• EXERCISE INPUTS:
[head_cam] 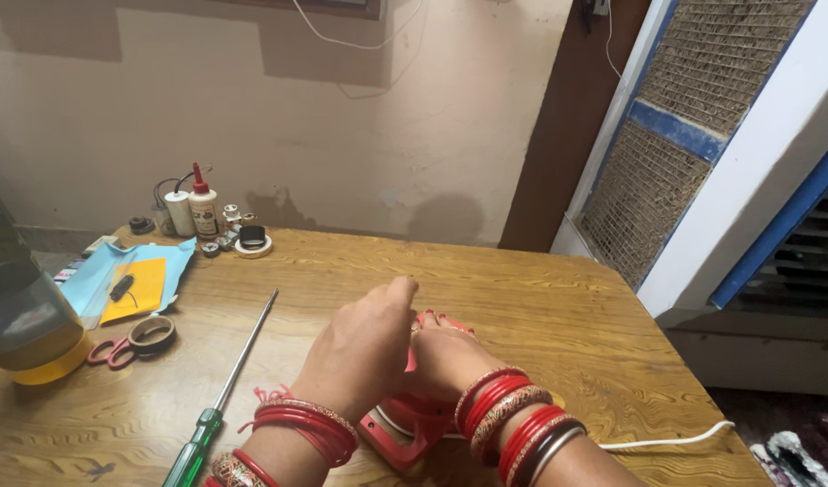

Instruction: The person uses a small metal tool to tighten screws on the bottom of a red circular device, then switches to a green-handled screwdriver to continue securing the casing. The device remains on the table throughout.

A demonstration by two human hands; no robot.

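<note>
Open wooden table top (pixel 540 298) lies bare ahead and to the right of the left hand (pixel 364 347) and right hand (pixel 445 356), which close over a red plastic device (pixel 405 433). To the left, a long green-handled screwdriver (pixel 224 392) crosses the path, with pink-handled scissors (pixel 110 350) and a brown tape ring (pixel 151 335) beyond; a white cord (pixel 675 440) trails right near the front edge

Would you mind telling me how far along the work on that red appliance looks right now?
Done: cannot tell. In hand: both hands, left hand and right hand, rest on the red appliance, hiding their grip. Left: the green-handled screwdriver lies untouched on the wooden table.
</note>
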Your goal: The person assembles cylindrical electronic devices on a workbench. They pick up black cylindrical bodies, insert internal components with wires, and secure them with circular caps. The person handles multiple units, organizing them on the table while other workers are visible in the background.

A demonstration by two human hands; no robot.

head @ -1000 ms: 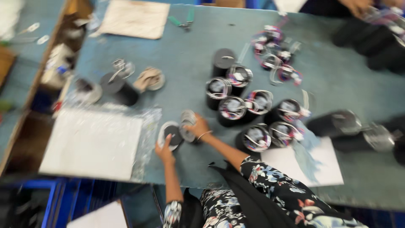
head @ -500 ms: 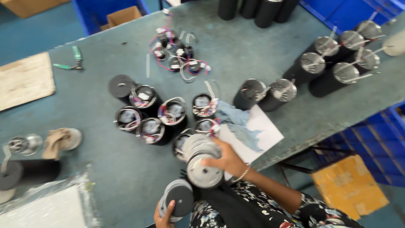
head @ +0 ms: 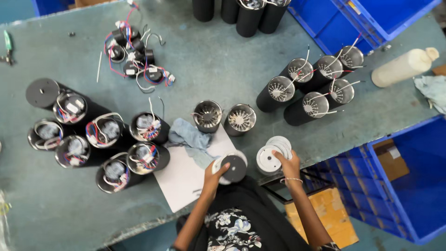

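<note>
1. The left hand (head: 213,174) grips a round black disc (head: 233,168) with a white rim showing behind it, held flat over the near edge of the tabletop (head: 209,60), partly above a white sheet of paper (head: 186,179).
2. The right hand (head: 289,163) rests its fingers on a small stack of white round caps (head: 272,155) at the tabletop's near edge; the top cap is flat, white, with a small mark at its middle. How many caps are in the stack cannot be told.
3. Two open silver-lined cylinders (head: 223,117) stand just beyond the paper, beside a crumpled blue-grey cloth (head: 188,137).
4. Five black cylinders with finned silver tops (head: 311,86) and white leads stand grouped to the right.
5. Seven black cylinders stuffed with coloured wiring (head: 93,137) cluster to the left, one of them capped in black.
6. A pile of small wired parts (head: 134,58) lies further back.
7. A cream plastic bottle (head: 403,67) lies on its side at the far right, near blue bins (head: 409,176).
</note>
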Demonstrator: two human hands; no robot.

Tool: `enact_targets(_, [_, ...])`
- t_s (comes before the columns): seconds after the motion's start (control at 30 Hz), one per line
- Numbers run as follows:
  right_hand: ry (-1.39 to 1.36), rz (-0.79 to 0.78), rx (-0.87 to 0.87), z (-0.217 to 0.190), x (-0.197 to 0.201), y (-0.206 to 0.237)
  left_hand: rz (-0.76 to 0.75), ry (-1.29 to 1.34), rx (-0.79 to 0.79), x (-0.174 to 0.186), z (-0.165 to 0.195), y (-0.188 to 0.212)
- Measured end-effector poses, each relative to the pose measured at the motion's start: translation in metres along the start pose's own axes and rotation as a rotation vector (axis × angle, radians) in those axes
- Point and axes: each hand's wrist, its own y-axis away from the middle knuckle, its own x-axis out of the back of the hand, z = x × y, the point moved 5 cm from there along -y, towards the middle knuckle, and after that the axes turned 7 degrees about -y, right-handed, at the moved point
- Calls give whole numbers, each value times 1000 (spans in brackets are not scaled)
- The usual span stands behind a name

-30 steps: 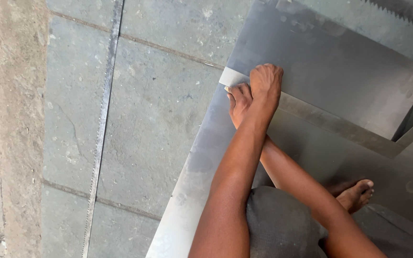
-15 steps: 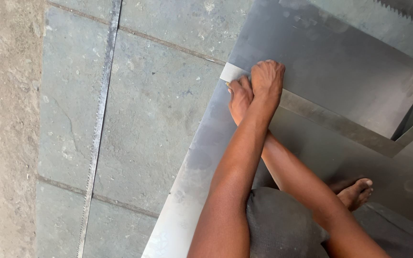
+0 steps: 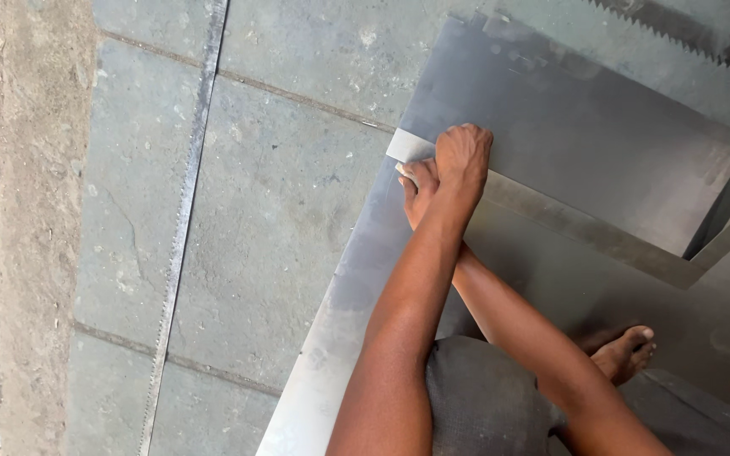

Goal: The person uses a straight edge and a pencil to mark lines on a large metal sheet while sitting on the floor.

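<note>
Biggest thing first: the stone floor [image 3: 280, 219] fills everything out to the left of our hands, grey slabs with thin joints, and it looks the same as a second ago. Over it lies the big metal sheet [image 3: 356, 295], running from under our arms up past the hands, and a darker sheet [image 3: 585, 135] sits on top just beyond and to the right of the hands. None of the sheets has shifted since the earlier frames.

A folded metal strip [image 3: 585, 232] runs off to the right from under the hands, along the near edge of the darker sheet. Its pale end pokes out just left of the knuckles.

Now the hands. Our left hand [image 3: 463, 160] is balled up and pressing down on the end of that strip, with the right hand [image 3: 418, 192] tucked right under it, touching, both stacked together on the same spot. Whether the fingers actually wrap the strip we can't tell, they're hidden. Compared with half a second ago the hands sit on the same corner, barely moved at all.

Well off to the left lies a long saw blade [image 3: 183, 228] on the floor. Below and right of the hands, our bare foot [image 3: 627, 355] rests on the sheet, same place as before.
</note>
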Motion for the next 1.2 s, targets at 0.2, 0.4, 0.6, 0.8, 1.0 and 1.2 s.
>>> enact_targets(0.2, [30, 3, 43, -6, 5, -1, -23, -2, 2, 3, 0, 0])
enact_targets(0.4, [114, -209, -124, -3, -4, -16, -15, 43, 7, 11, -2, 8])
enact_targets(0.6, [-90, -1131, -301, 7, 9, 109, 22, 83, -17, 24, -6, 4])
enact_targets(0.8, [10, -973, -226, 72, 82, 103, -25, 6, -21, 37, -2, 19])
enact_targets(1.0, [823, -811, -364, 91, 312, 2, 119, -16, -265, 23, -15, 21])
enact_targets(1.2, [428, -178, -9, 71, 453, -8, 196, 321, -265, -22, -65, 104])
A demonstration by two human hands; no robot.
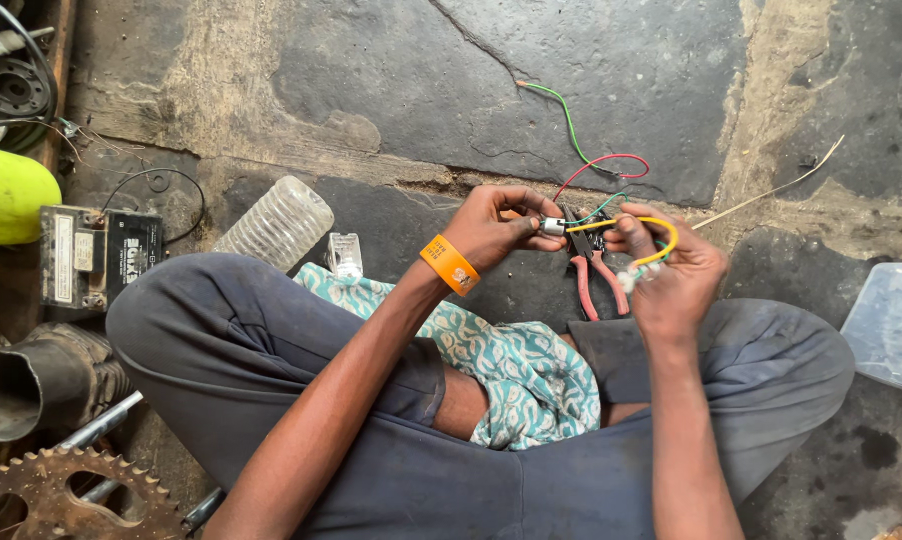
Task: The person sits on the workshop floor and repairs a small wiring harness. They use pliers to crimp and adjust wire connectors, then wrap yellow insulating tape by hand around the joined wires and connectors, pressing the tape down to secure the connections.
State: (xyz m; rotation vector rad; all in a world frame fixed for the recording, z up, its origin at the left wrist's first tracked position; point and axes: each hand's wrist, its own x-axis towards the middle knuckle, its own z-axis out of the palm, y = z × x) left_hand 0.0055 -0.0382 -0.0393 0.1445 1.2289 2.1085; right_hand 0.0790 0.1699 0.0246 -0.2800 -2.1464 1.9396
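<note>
Above the crossed legs, the left hand (496, 225) pinches a small silver connector (553, 226), while the right hand (671, 270) grips red-handled pliers (593, 275) and a yellow wire (651, 235); steady, close holding seems wise. Beyond, loose wires (591, 160) trail across the stone floor (391, 80).

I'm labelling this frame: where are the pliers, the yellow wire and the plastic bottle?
pliers (603, 282): head view, on a red handle below the hands.
yellow wire (661, 226): head view, on the loop over the right hand.
plastic bottle (276, 225): head view, on its ribbed clear side.
</note>
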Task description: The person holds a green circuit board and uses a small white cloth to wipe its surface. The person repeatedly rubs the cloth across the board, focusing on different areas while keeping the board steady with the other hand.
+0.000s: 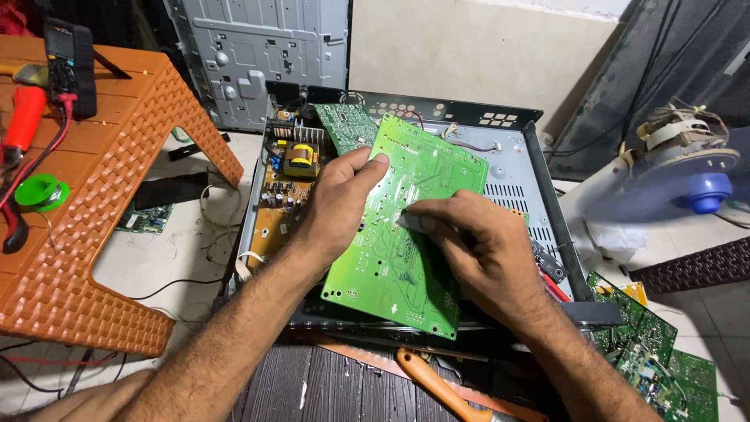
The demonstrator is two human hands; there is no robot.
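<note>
We hold a green board [406,227], solder side up and tilted, over an open metal chassis [512,144]. Our left hand [337,205] grips the board's left edge, thumb on top near the upper corner and fingers curled beneath. Our right hand [476,250] lies on the board's face, fingertips pressed together around a small pale object [409,222] against the surface; what it is we cannot tell. The board covers most of the chassis floor, and both forearms cross its near rim.

At 10 o'clock from the board, inside the chassis, sits a brown power board [287,191] with a yellow transformer [301,159]. At 11 o'clock a smaller green board [346,125] leans upward. At 12 o'clock a grey metal panel [258,55] stands against the wall. At 9 o'clock stands an orange stool [117,203] bearing a multimeter [70,62], a green solder spool [41,191] and red-handled tools [23,117]. At 3 o'clock a fan [687,168] lies on the floor. At 4 o'clock lie more green boards [648,344]. At 6 o'clock an orange handle [437,387] rests on dark planks [312,387].
</note>
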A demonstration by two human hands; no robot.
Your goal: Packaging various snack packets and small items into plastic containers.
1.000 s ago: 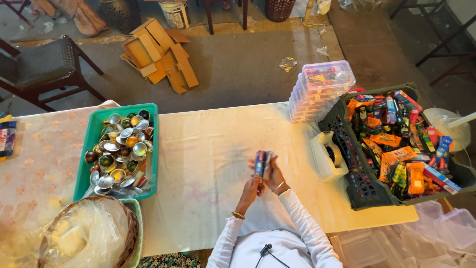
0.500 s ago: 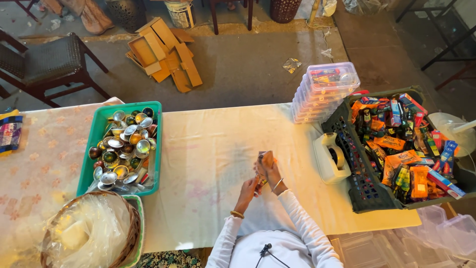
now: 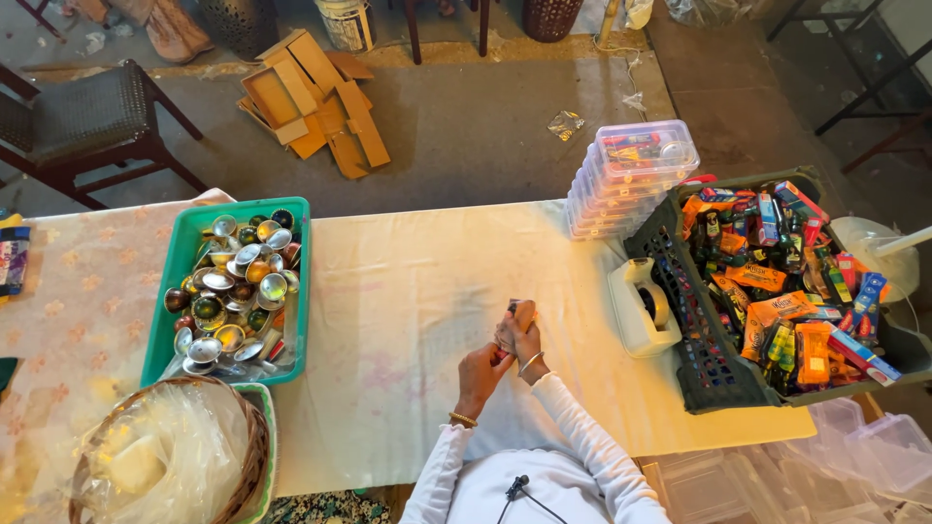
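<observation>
Holding both hands together over the middle of the cream-covered tabletop (image 3: pixel 408 291). Right hand (image 3: pixel 522 330) clenching around a small dark packet (image 3: pixel 513 307), only its top edge peeking out above the fingers. Left hand (image 3: pixel 482 373) pressing up against the right from below, fingers curled; grasp on the packet impossible to tell. Sitting well left, a green tray (image 3: pixel 175 281) of shiny metal cups; just right, a white tape dispenser (image 3: pixel 641 306) beside a dark crate (image 3: pixel 699 359) of colourful packets.
</observation>
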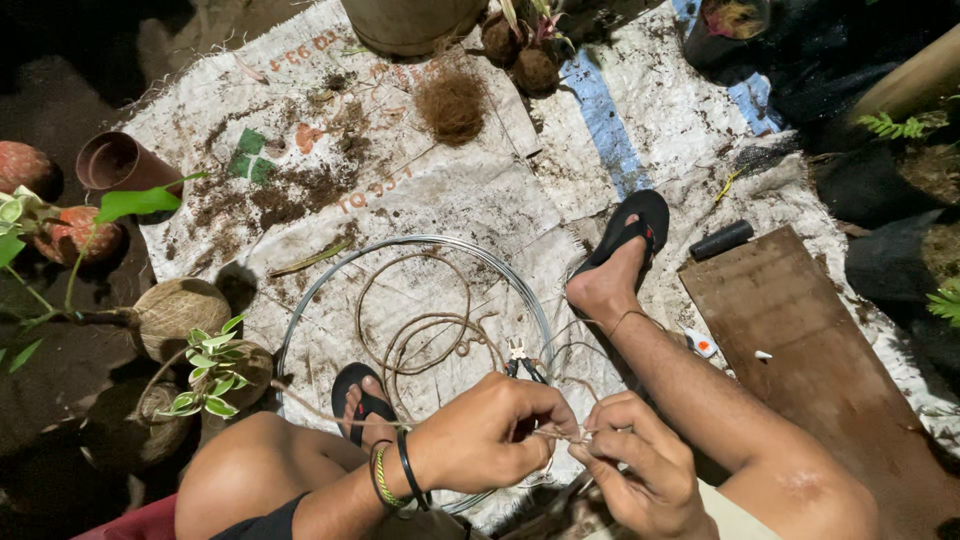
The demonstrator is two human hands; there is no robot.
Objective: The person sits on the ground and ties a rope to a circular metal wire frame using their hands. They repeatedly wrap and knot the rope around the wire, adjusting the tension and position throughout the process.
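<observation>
Both hands pinch one thin brown twine (560, 434) between them, left hand (490, 432) and right hand (640, 470) nearly touching, likely to keep it taut. Its loose coils lie inside the wire hoop (420, 240), just beyond the hands.

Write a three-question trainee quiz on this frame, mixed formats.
1. True or false: both hands pinch the same length of brown twine.
2. Multiple choice: the coil of silver wire lies on A) the wooden board, B) the white woven sack, C) a plant pot.
3. Fill in: the black cylinder lies just beyond the far end of the wooden ____.

Key
1. True: the left hand and right hand meet on the twine.
2. B: the coil of silver wire rests on the white woven sack.
3. Board: the black cylinder lies beside the wooden board.
</observation>
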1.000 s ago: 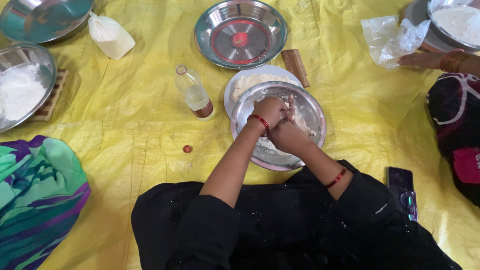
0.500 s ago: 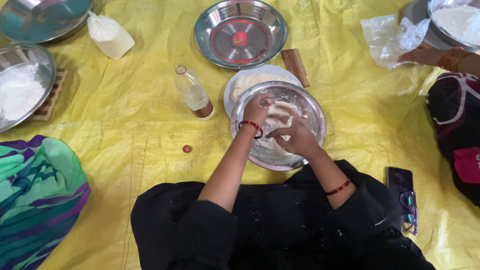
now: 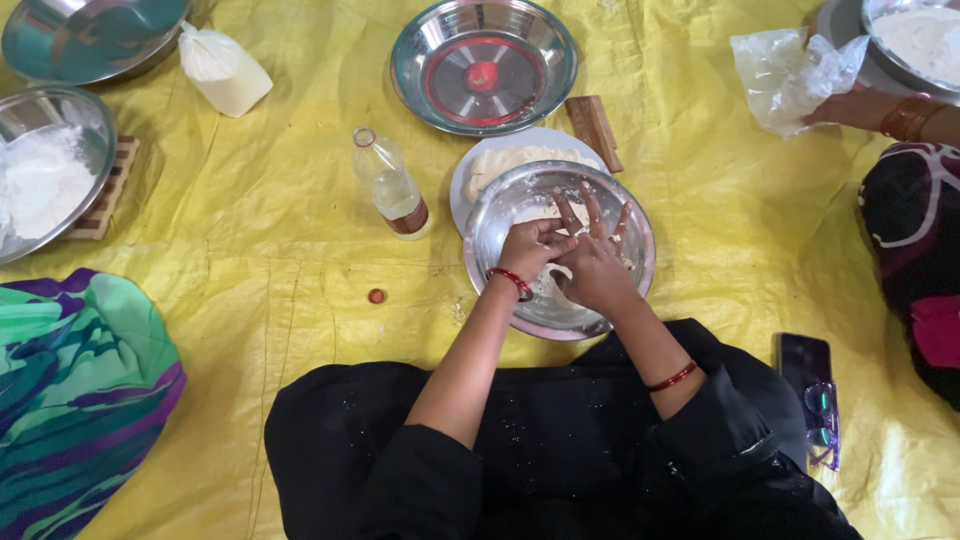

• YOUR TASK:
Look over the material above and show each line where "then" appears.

• TASK RESULT:
Instruction: The person uses a small metal tool to tighten screws on the bottom of a red circular device, then switches to a green-handled screwdriver to continue securing the casing. The device remains on the table throughout.
Task: The person sits on the workshop floor and repairs a small wiring harness. They use pliers to crimp and adjust wire connectors, then wrap yellow insulating tape by hand around the joined wires and connectors, pressing the tape down to secure the connections.

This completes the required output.